Assuming that the control objective is, for $Y_k$, to trace the reference input $Y_R={\left[\begin{array}{ccc}{x}_r& y_r& {\theta }_r\end{array}\right]}^T$, and $Y_k$ is the measurement value of the state vector, the constrained MPC optimization problem can be formulated as follows:

$$\begin{array}{l}\underset{u_{k:k+H}}{\min }{\displaystyle \sum _k^{k+H}{‖Y_k-Y_R‖}_Q^2+{‖u_k‖}_R^2}\\ s.t.X_{t+1}=f\left(X_t, u_t\right)\\ \hspace{1em} g_j\left(X_t, u_t\right)\le 0\forall j=1, \dots , m\\ \hspace{1em} t=k, \dots , k+H_p\end{array}$$

(4)

where $H_p$ is the prediction time domain of NMPC, $u_{k:k+H}=\left\{u_k,u_{k+1},\dots ,u_{k+H}\right\}$ is the control input sequence, $Q$ and $R$ are the weighting matrix, and $X_k$ is known. The above problem seeks to determine the optimal control input sequence $u_{k:k+H}$ to minimize the objective function, which is the weighted quadratic sum of the control cost and tracking error of the next $H_p$ steps under the premise of dynamic and state quantity constraints. The literature usually adopts the numerical optimization method to calculate $u_{k:k+H}$. Once the optimization is complete, the first element of $u_{k:k+H}$, $u_k$, is applied to control the system, and this optimization and control are repeated periodically, which is called the rolling optimization process.

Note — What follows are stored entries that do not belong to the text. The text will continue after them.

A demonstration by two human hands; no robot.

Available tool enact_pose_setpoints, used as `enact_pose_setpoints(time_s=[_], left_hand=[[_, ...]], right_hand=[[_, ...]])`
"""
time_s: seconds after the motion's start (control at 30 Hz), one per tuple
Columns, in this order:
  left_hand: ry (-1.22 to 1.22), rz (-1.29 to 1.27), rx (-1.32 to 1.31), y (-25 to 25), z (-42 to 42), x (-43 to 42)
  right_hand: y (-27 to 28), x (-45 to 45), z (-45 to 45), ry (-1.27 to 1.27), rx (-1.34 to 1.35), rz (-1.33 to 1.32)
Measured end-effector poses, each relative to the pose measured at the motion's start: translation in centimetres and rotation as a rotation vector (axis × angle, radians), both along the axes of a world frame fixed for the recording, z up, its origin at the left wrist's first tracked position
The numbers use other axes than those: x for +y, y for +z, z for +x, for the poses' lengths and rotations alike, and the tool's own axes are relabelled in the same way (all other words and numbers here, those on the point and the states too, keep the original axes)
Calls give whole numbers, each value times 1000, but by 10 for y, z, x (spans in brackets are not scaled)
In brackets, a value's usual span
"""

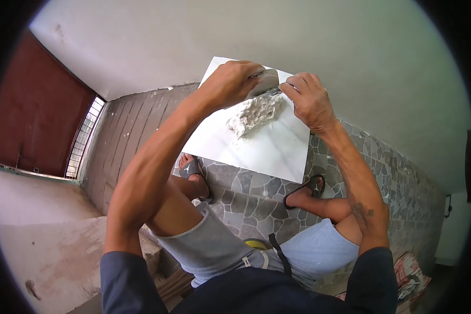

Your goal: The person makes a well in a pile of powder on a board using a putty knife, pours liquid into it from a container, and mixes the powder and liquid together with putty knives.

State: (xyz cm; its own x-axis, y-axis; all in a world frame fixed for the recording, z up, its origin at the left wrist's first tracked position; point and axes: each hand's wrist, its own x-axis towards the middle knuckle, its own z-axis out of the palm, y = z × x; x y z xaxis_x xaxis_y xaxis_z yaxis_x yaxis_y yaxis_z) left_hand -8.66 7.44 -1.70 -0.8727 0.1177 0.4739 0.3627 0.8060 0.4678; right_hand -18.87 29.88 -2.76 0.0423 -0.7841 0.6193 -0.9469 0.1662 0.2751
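Observation:
A white, faintly veined square board (214, 136) lies in front of me between my feet. On it sits a crumbly, lumpy white mass (254, 112). Just behind the mass is a thin, grey, shiny piece (267, 79) that looks like plastic film or a bag; its exact kind is unclear. My left hand (235, 78) is closed on its left side, with the fingertips partly hidden. At its right end my right hand (309, 97) is closed in a pinch on the edge.
A pale wall (329, 36) rises right behind the board. Grey stone-patterned paving (251, 209) runs under my sandalled feet, with brown planks (136, 115) to the left. A dark red door (36, 104) stands far left; a printed sack (408, 275) lies at lower right.

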Motion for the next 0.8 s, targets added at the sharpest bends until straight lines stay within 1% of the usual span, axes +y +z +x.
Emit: enact_pose_setpoints(time_s=[0.1,0.2,0.3,0.4,0.47,0.53,0.6,0.7,0.8], left_hand=[[-10,-11,-44,-8,-8,-5],[34,94,-114,-13,-8,-12],[88,93,-138,-12,-5,-19],[138,178,-154,-14,0,-23],[188,268,-160,-16,1,-23],[224,388,-170,-20,-1,-25],[253,536,-184,-24,-3,-28],[327,642,-175,-31,-6,-30],[386,753,-264,-30,-6,-29]], right_hand=[[2,5,4,-13,-42,-12],[8,12,8,-13,-86,1],[1,22,3,11,-271,-124],[2,36,15,-341,-752,-224],[-2,42,8,-462,-1128,-214],[-14,45,5,-396,-1508,-337],[-29,40,12,-107,-1864,-598],[-32,36,20,21,-2114,-722],[-31,36,21,121,-2172,-709]])
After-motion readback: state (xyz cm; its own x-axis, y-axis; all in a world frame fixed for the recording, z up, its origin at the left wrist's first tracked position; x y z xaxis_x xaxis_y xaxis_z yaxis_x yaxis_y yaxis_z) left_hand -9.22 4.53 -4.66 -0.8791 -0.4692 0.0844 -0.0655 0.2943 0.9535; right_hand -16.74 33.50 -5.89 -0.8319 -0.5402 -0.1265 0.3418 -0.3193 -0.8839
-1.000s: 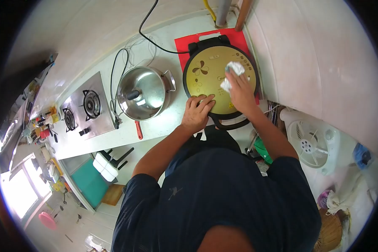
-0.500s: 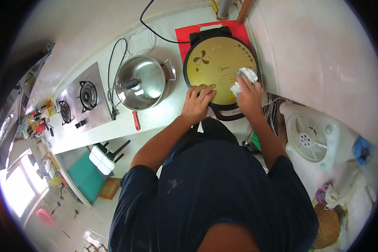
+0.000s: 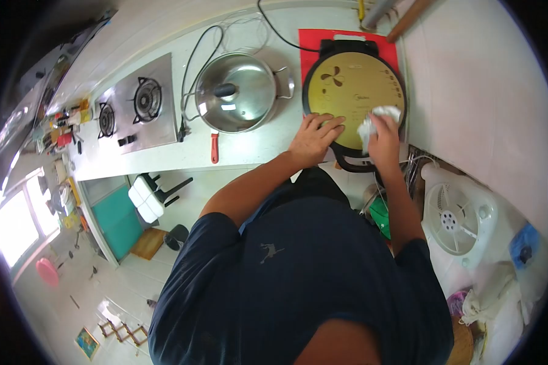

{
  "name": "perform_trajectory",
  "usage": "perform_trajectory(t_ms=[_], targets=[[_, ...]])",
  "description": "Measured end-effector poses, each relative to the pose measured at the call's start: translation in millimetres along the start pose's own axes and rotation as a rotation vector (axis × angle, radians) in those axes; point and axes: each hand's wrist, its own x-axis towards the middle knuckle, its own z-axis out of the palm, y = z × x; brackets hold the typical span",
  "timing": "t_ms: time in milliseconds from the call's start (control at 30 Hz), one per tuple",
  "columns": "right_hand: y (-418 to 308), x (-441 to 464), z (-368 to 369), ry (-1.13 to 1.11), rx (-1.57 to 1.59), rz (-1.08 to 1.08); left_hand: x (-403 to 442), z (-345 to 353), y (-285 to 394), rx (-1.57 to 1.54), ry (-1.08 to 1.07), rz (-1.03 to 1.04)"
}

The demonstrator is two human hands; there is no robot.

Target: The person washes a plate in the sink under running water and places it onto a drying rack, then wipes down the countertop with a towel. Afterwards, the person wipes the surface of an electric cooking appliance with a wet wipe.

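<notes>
A round electric griddle (image 3: 341,91) with a gold lid and black rim sits closed on the counter. My left hand (image 3: 315,139) lies on the lid's front left edge, fingers spread and holding nothing. In my right hand (image 3: 383,141) is a crumpled white cloth (image 3: 388,111), pressed on the right part of the lid; it could be a paper towel. My fingers hide part of it. Below the lid, the griddle's black front handle (image 3: 350,165) juts over the counter's edge.
Under the griddle lies a red sheet (image 3: 309,40). To its left stand a steel pot (image 3: 249,118) with a glass lid, a red-handled utensil (image 3: 215,149) and a gas stove (image 3: 164,118). A black cord (image 3: 283,38) runs behind. A white fan (image 3: 453,210) stands at the right.
The whole view has shifted, so the counter things appear farther right. My right hand and the cloth have moved slightly toward the front of the lid. My left hand stays on its edge.
</notes>
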Motion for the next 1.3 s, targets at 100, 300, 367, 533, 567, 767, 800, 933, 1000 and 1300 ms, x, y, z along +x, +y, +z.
perform_trajectory(t_ms=[100,300,367,533,567,767,800,933,1000,1300], targets=[[1.1,-19.2,-0.4,-0.012,0.009,-0.076,-0.7,-3.2,0.2,0.002,0.016,0.011],[54.1,70.1,-6.1,0.128,-0.082,0.035,-5.7,-12.2,0.8,-0.038,-0.05,-0.011],[38.3,72.8,9.7,0.13,-0.1,0.047,-8.5,-11.9,5.2,-0.089,-0.054,0.004],[-36.9,-4.6,33.2,-0.027,-0.02,-0.197,-25.8,-3.0,4.9,-0.134,0.042,-0.067],[-41.7,-20.2,30.4,-0.06,-0.003,-0.283,-31.5,-2.0,4.0,-0.107,0.089,-0.085],[26.5,-26.4,-7.2,0.147,-0.169,-0.023,-51.0,-12.5,-0.9,-0.03,0.076,-0.121],[20.9,-17.0,-9.5,0.098,-0.073,0.091,-51.4,-12.8,-1.8,-0.036,0.08,-0.126],[-43.9,-8.4,26.1,0.033,-0.071,-0.023,-52.0,-17.2,-1.0,-0.085,0.142,-0.188],[-66.5,-17.7,49.1,-0.016,-0.005,-0.154,-55.7,-21.3,0.0,-0.114,0.14,-0.216],[-88.4,101.5,88.0,0.031,-0.156,-0.275,-91.0,-7.5,1.7,-0.184,0.012,-0.343]])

3.1.2. Attitude Alignment Constraint

During the execution of the rendezvous and docking operation, it is essential not only to precisely control the chaser simulator to reach the docking point but also ensure correct attitude alignment throughout the approach and fly-around processes. Additionally, it is crucial to maintain the angular velocity within a specified range. Accordingly, the following constraints are imposed on the state variables:

$${\theta }_{\min }\le \theta \le {\theta }_{\max }$$

(5)

where $\left[\begin{array}{cc}{\theta }_{\min }& {\theta }_{\max }\end{array}\right]$ denotes the maximum range of allowable attitude deviation, and the stability of its pointing is ensured by limiting the attitude deviation through the application of soft constraints.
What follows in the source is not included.